### Task directions
What is needed is an exact copy of the entries, with the pictures excluded.

### Source records
┌────────
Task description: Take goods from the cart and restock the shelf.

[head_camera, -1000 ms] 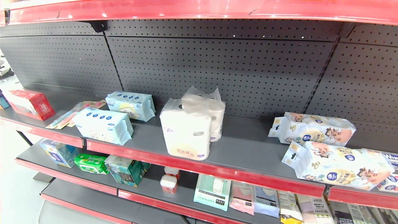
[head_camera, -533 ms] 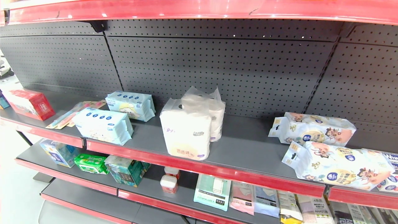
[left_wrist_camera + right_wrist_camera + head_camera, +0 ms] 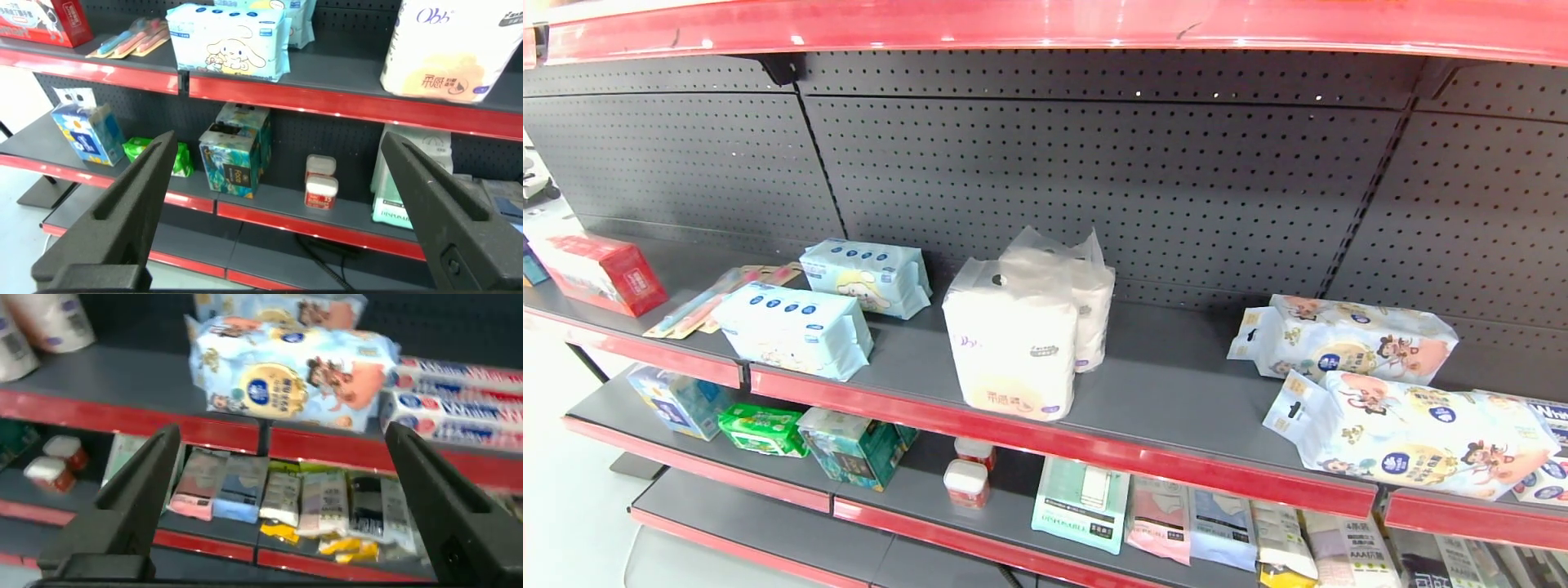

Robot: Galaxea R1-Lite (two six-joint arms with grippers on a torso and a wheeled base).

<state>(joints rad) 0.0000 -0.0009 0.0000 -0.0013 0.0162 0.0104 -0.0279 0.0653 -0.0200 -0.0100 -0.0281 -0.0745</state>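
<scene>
Across the middle of the head view, the shelf [image 3: 1168,384] carries a toilet-roll pack [image 3: 1013,343] at centre frame, tissue packs [image 3: 796,327] at left and wipes packs [image 3: 1413,433] at right, with bare board between them. Both the left gripper [image 3: 278,143] and right gripper [image 3: 282,433] face the shelf front, fingers spread wide, holding nothing. Judged step: between placements, no goods in hand. Next move likely calls for turning to the cart and grasping a pack for a bare gap.
</scene>
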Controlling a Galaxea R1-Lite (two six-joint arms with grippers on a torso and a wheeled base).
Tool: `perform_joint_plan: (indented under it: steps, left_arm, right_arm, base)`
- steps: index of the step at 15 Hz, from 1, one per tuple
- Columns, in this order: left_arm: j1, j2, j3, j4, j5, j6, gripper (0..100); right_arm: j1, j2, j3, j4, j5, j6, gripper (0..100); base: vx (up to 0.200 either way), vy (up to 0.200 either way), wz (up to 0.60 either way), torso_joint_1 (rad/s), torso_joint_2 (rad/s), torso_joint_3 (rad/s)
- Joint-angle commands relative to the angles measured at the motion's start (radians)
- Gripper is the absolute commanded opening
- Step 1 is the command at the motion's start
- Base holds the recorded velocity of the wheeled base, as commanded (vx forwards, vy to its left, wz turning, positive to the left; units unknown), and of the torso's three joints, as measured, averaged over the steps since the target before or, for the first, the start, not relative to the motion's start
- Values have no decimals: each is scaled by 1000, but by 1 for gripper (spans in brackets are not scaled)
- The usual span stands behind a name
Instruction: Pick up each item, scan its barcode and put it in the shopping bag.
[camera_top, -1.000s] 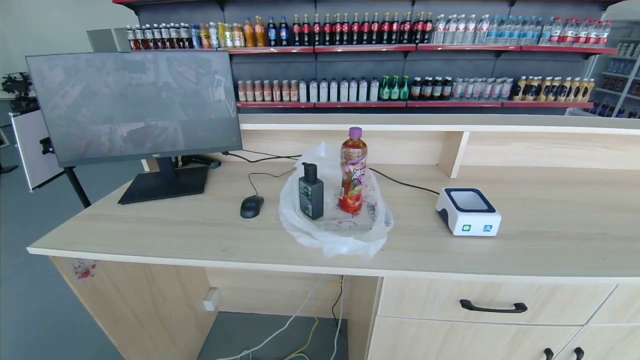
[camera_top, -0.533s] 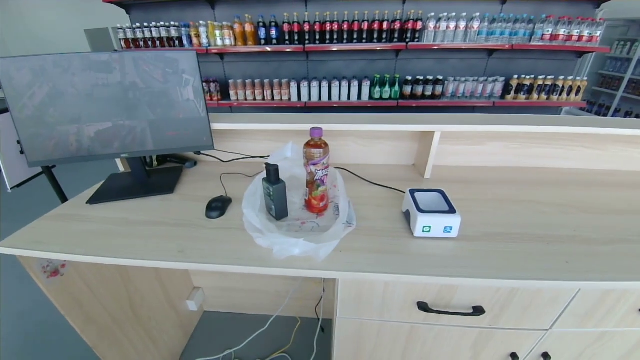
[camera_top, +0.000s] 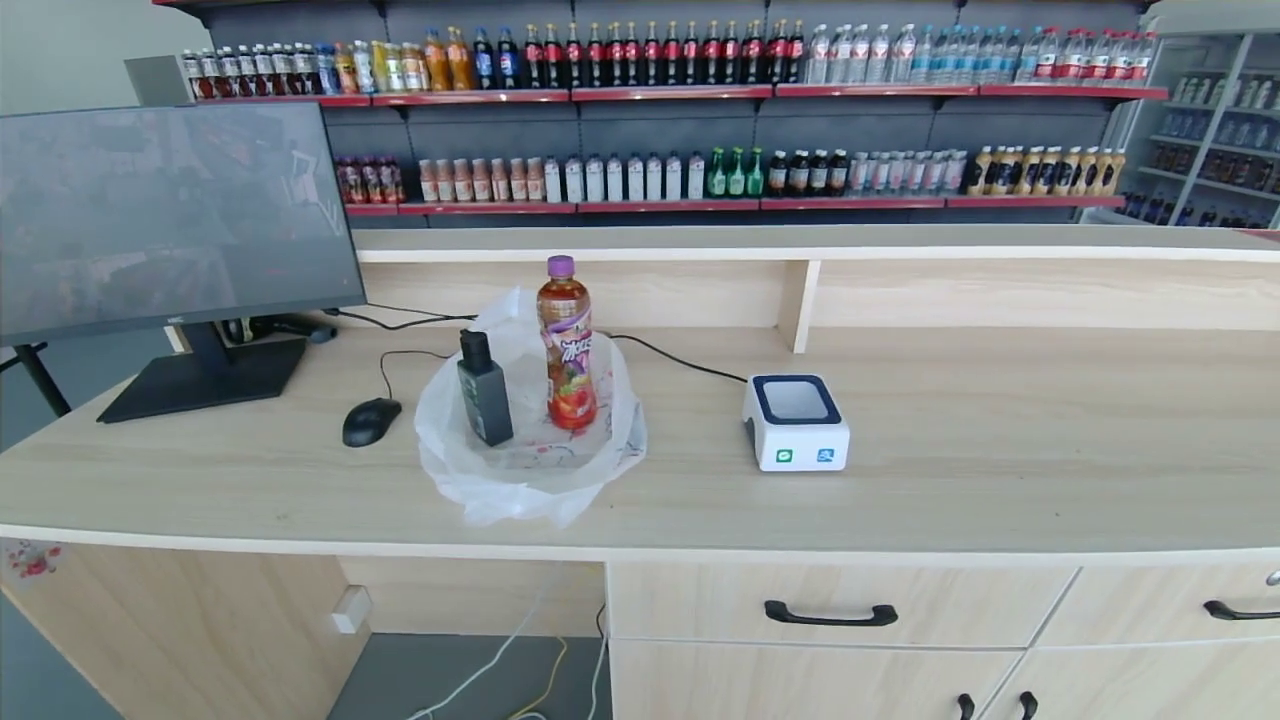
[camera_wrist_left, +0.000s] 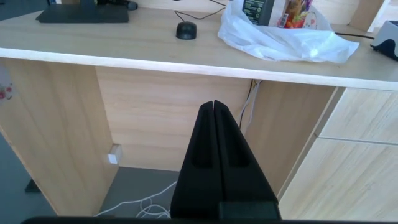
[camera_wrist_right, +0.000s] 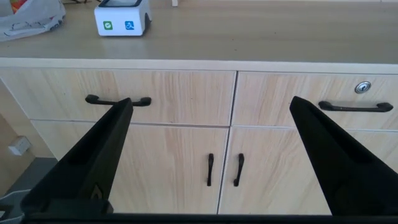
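A white plastic shopping bag (camera_top: 500, 490) lies spread on the wooden counter (camera_top: 1000, 450). A dark pump bottle (camera_top: 485, 390) and an orange drink bottle with a purple cap (camera_top: 566, 345) stand upright on it. The white barcode scanner (camera_top: 795, 422) sits to the bag's right. My left gripper (camera_wrist_left: 214, 106) is shut and empty, low in front of the counter, below the bag (camera_wrist_left: 292, 40). My right gripper (camera_wrist_right: 211, 102) is open and empty, facing the drawers below the scanner (camera_wrist_right: 121, 18).
A monitor (camera_top: 170, 220) and a mouse (camera_top: 371, 421) stand left of the bag, with cables behind. A raised ledge (camera_top: 800, 245) backs the counter. Drawers and cupboard doors with black handles (camera_wrist_right: 118, 100) lie under the right half. Cables hang in the open bay (camera_wrist_left: 149, 202).
The whole head view has slid left, so the camera has turned or moved. The bottles, bag and scanner keep their places on the counter.
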Motion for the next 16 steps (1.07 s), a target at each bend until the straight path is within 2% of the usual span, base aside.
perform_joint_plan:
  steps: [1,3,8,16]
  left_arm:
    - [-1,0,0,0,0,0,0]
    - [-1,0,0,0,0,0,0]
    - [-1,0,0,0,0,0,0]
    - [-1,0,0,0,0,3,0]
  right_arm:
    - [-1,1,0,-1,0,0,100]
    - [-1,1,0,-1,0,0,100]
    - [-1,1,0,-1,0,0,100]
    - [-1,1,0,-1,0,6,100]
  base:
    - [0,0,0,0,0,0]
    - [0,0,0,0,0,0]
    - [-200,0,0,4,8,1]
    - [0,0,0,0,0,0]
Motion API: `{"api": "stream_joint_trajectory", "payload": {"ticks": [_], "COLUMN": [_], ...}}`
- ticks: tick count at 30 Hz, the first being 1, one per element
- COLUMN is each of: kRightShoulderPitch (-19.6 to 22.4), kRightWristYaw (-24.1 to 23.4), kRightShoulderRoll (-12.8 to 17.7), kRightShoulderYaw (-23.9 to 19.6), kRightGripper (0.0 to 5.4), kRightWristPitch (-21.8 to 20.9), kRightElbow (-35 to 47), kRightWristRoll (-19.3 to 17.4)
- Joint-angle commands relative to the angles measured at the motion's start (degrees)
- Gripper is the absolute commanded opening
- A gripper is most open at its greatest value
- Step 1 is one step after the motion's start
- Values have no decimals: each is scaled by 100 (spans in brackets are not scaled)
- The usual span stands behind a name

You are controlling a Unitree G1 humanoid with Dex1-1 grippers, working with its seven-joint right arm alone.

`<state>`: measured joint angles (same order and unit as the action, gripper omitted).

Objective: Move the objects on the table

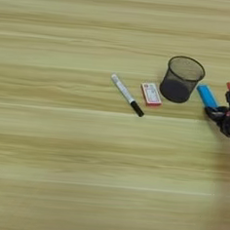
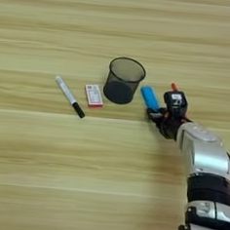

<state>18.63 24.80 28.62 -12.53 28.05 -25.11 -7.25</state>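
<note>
A broad wooden table (image 2: pixel 43 180) fills the frame, its grain running left to right. In the upper middle, small desk items lie in a loose row, seemingly laid out for easy picking. A grey-white marker (image 2: pixel 69 96) lies on a diagonal, black cap toward the lower right. Just right of it, a small red-white flat box (image 2: pixel 94 95) lies flat, and a black mesh pen cup (image 2: pixel 123 80) stands upright, mouth open. Right of the cup, a blue oblong piece (image 2: pixel 150 98) slants from upper left to lower right. The right gripper (image 2: pixel 158 115) sits at its lower end (whether the fingers are spread or closed cannot be told), with a red pen (image 2: pixel 174 87) poking out behind it.
</note>
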Motion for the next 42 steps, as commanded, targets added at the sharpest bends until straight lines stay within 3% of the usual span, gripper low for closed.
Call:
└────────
### Solution to the problem
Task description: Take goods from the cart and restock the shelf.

[head_camera, -1000 ms] 
[head_camera, -533 ms] 
[left_wrist_camera + right_wrist_camera + head_camera, +0 ms] 

Robot: Galaxea R1-Lite (two six-joint arms with grippers on a torso and a wheeled base).

<state>(joints rad) 0.0000 -0.0009 0.0000 -0.0013 0.0162 0.0104 -0.0279 0.0653 -0.0200 -0.0100 -0.0281 -0.0745</state>
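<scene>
Across the middle of the head view, the shelf [image 3: 1168,384] carries a toilet-roll pack [image 3: 1013,343] at centre frame, tissue packs [image 3: 796,327] at left and wipes packs [image 3: 1413,433] at right, with bare board between them. Both the left gripper [image 3: 278,143] and right gripper [image 3: 282,433] face the shelf front, fingers spread wide, holding nothing. Judged step: between placements, no goods in hand. Next move likely calls for turning to the cart and grasping a pack for a bare gap.
</scene>
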Controlling a Galaxea R1-Lite (two six-joint arms with grippers on a torso and a wheeled base).
Tool: `perform_joint_plan: (indented under it: steps, left_arm, right_arm, base)`
- steps: index of the step at 15 Hz, from 1, one per tuple
- Columns, in this order: left_arm: j1, j2, j3, j4, j5, j6, gripper (0..100); right_arm: j1, j2, j3, j4, j5, j6, gripper (0..100); base: vx (up to 0.200 either way), vy (up to 0.200 either way), wz (up to 0.60 either way), torso_joint_1 (rad/s), torso_joint_2 (rad/s), torso_joint_3 (rad/s)
- Joint-angle commands relative to the angles measured at the motion's start (radians)
- Gripper is the absolute commanded opening
- Step 1 is the command at the motion's start
- Base holds the recorded velocity of the wheeled base, as commanded (vx forwards, vy to its left, wz turning, positive to the left; units unknown), and of the torso's three joints, as measured, averaged over the steps since the target before or, for the first, the start, not relative to the motion's start
- Values have no decimals: each is scaled by 1000, but by 1 for gripper (spans in brackets are not scaled)
- The usual span stands behind a name
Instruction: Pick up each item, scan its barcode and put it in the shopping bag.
[camera_top, -1.000s] 
[camera_top, -0.533s] 
[camera_top, +0.000s] 
[camera_wrist_left, +0.000s] 
[camera_wrist_right, +0.000s] 
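A white plastic shopping bag (camera_top: 500, 490) lies spread on the wooden counter (camera_top: 1000, 450). A dark pump bottle (camera_top: 485, 390) and an orange drink bottle with a purple cap (camera_top: 566, 345) stand upright on it. The white barcode scanner (camera_top: 795, 422) sits to the bag's right. My left gripper (camera_wrist_left: 214, 106) is shut and empty, low in front of the counter, below the bag (camera_wrist_left: 292, 40). My right gripper (camera_wrist_right: 211, 102) is open and empty, facing the drawers below the scanner (camera_wrist_right: 121, 18).
A monitor (camera_top: 170, 220) and a mouse (camera_top: 371, 421) stand left of the bag, with cables behind. A raised ledge (camera_top: 800, 245) backs the counter. Drawers and cupboard doors with black handles (camera_wrist_right: 118, 100) lie under the right half. Cables hang in the open bay (camera_wrist_left: 149, 202).
The whole head view has slid left, so the camera has turned or moved. The bottles, bag and scanner keep their places on the counter.
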Motion for the next 16 steps (1.07 s), a target at each bend until the straight path is within 2% of the usual span, base aside.
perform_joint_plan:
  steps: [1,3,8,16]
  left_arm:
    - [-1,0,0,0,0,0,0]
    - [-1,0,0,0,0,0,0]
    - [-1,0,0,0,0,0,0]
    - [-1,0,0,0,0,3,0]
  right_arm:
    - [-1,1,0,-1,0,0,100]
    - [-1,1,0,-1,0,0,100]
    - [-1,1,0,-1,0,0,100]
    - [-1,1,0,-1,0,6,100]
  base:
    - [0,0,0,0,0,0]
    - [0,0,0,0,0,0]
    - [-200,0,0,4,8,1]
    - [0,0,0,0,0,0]
Motion API: `{"api": "stream_joint_trajectory", "payload": {"ticks": [_], "COLUMN": [_], ...}}`
- ticks: tick count at 30 Hz, the first being 1, one per element
- COLUMN is each of: kRightShoulderPitch (-19.6 to 22.4), kRightWristYaw (-24.1 to 23.4), kRightShoulderRoll (-12.8 to 17.7), kRightShoulderYaw (-23.9 to 19.6), kRightGripper (0.0 to 5.4), kRightWristPitch (-21.8 to 20.9), kRightElbow (-35 to 47), kRightWristRoll (-19.3 to 17.4)
- Joint-angle commands relative to the angles measured at the motion's start (degrees)
- Gripper is the absolute commanded opening
- A gripper is most open at its greatest value
- Step 1 is one step after the motion's start
- Values have no decimals: each is scaled by 100 (spans in brackets are not scaled)
- The usual span stands behind a name

You are controlling a Unitree G1 humanoid with Dex1-1 grippers, working with its seven-joint right arm alone.

`<state>`: measured joint angles (same order and unit as the action, gripper omitted).

Objective: Move the objects on the table


<state>18.63 24.80 28.62 -12.53 28.05 -25.11 -7.25</state>
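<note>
A broad wooden table (image 2: pixel 43 180) fills the frame, its grain running left to right. In the upper middle, small desk items lie in a loose row, seemingly laid out for easy picking. A grey-white marker (image 2: pixel 69 96) lies on a diagonal, black cap toward the lower right. Just right of it, a small red-white flat box (image 2: pixel 94 95) lies flat, and a black mesh pen cup (image 2: pixel 123 80) stands upright, mouth open. Right of the cup, a blue oblong piece (image 2: pixel 150 98) slants from upper left to lower right. The right gripper (image 2: pixel 158 115) sits at its lower end (whether the fingers are spread or closed cannot be told), with a red pen (image 2: pixel 174 87) poking out behind it.
</note>
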Motion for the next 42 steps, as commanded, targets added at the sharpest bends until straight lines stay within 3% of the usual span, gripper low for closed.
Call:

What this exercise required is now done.